Çünkü bu sayede parti yönetiminde tek söz sahibi olacağını düşünür.
***
-Milletvekilleri için muteber olan, kendisine muhalefet etmeyecek Belediye Başkanlarıdır.
Çünkü bu sayede Milletvekilliğinin yanı sıra Belediyeleri de yönetebileceğinin hesabını yapar.
***
-Belediye Başkanları için muteber olan, Mecliste kendisine muhalefet etmeyecek, her söylediğini kabul edecek ve elini "Kaldır" dediğinde kaldırıp, "İndir" dediğinde indirecek meclis üyeleri ister.
Çünkü bu sayede hiç bir sıkıntı yaşamadan belediyeyi yönetme imkanı bulacağını hesap eder.
***
-Her meclis üyesi için muteber olan, Belediye Başkanının en birinci adamı olmaktır.

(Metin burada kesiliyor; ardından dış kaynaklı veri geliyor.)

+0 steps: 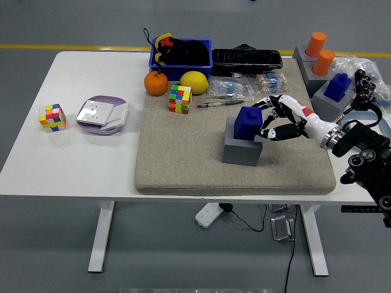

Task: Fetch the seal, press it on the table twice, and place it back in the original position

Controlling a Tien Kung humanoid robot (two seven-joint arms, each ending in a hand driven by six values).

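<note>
A dark blue seal (247, 121) stands upright on a grey block (241, 151) on the beige felt mat (183, 159). My right hand (264, 119) comes in from the right and sits just beside the seal's right side. Its fingers (272, 101) are spread, with the thumb low and the others above, close to the seal but not closed around it. The left arm is out of view.
A Rubik's cube (180, 99), orange (156, 84), lemon (194, 82), pen (220, 104) and blue bin (181, 52) lie behind. Grey blocks with orange cylinders (317, 44) and another blue seal (337, 86) stand far right. A second cube (52, 117) and purple dish (102, 115) sit left.
</note>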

Çünkü bu sayede belediye başkanına en yakın biri olarak hava atabilecek, rahatlıkla iş çevirebilecektir.
***
-Parti yöneticileri için muteber olan, kendisini her kongrede kayıtsız şartsız destekleyecek delegelerin olmasıdır.
Çünkü bu sayede "Delege ağası" gücü ile her türlü pazarlığı yapabileceğini bilir.
***
-Parti delegeleri için muteber olan, kendilerine her seçimde oy verecek parti üyelerinin olmasıdır.
Çünkü bu sayede, her seçimde kapısı çalınan, aranıp sorulan biri olabileceğini bilir.
***
-Her parti üyesi için muteber olan, kendi isteklerini anında yerine getirebilecek Milletvekilleri, Belediye Başkanları, il Başkanları, parti yöneticileri ve meclis üyeleri ister.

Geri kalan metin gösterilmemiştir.